A coerência, a identidade, a sustentabilidade do imóvel são essenciais para responder em caso de incêndio ou de outras situações de risco e catástrofe, como os sismos, que não podem ser ignoradas, refere o investigador, sublinhando que, há, assim, “todo um conjunto de fatores alargados” que não podem deixar de ser analisados pelos técnicos.

As casas afetadas pelos incêndios de 15 e 16 de outubro têm de ser construídas ou reabilitadas rapidamente, mas preservando a sua identidade, introduzindo melhorias para resistir a catástrofes e sem prescindir do projeto (projetar – frisa – “é planear, pensar antes” de executar), insiste o coordenador do plano ‘Viseu Património’ e curador da candidatura da UC a Património Mundial (classificação atribuída pela UNESCO em 2013).

Os edifícios de construção mais recente e implantados em meio urbano têm, à partida, “um comportamento mais adequado a situações de fogo” (e outro tipo de catástrofes), mas as condições que concorrem para que assim seja também podem, de um modo geral, ser introduzidas em imóveis mais antigos e/ou com outras localizações.

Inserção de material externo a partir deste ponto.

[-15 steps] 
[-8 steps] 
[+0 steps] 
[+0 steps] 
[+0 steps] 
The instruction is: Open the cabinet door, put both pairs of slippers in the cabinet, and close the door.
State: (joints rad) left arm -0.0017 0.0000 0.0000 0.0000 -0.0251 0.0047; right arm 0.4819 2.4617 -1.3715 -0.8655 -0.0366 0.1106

Existem, além destas, outras precauções a adotar fora dos meios urbanos, no sentido de “diminuir a probabilidade de deflagração e de propagação do fogo”, designadamente através da limpeza da área envolvente do imóvel, da disponibilização de água ou da melhoria da capacidade de evacuação do edifício e da intervenção dos bombeiros, afirma ainda à agência Lusa o engenheiro civil.

As populações têm ainda um papel complementar, como, de resto, estes incêndios demonstraram (sem a sua intervenção, eles teriam tido consequências “ainda piores”), mas as suas “capacidade e conhecimento para se organizarem melhor” podem aumentar, acredita Raimundo Mendes da Silva.

Iniciativas como ‘A terra treme’ (promovida pela Proteção Civil, para “alertar e sensibilizar a população sobre como agir antes, durante e depois da ocorrência de um sismo”) devem ser igualmente promovidas em relação aos fogos, advoga.

“Tem de se construir ou reconstruir [as habitações afetadas pelos incêndios de outubro] com pragmatismo, bem e depressa”, mas, apela o docente da UC, “numa perspetiva de durabilidade, de resistência, a situações de catástrofe”.

“A sustentabilidade da reabilitação passa por construir ou reconstruir melhor”, apostando no conhecimento e na tecnologia, respeitando a “coerência do edifício”, a “identidade das pessoas e das comunidades” e, “sempre que possível, integrando as comunidades nesse processo”, sintetiza Raimundo Mendes da Silva.

Impõe-se “trabalhar com pragmatismo na reconstrução”, mas tendo sempre presente que “cada caso é um caso”, que deve ser entendido de forma particular e com recurso ao “conhecimento universal”, conclui.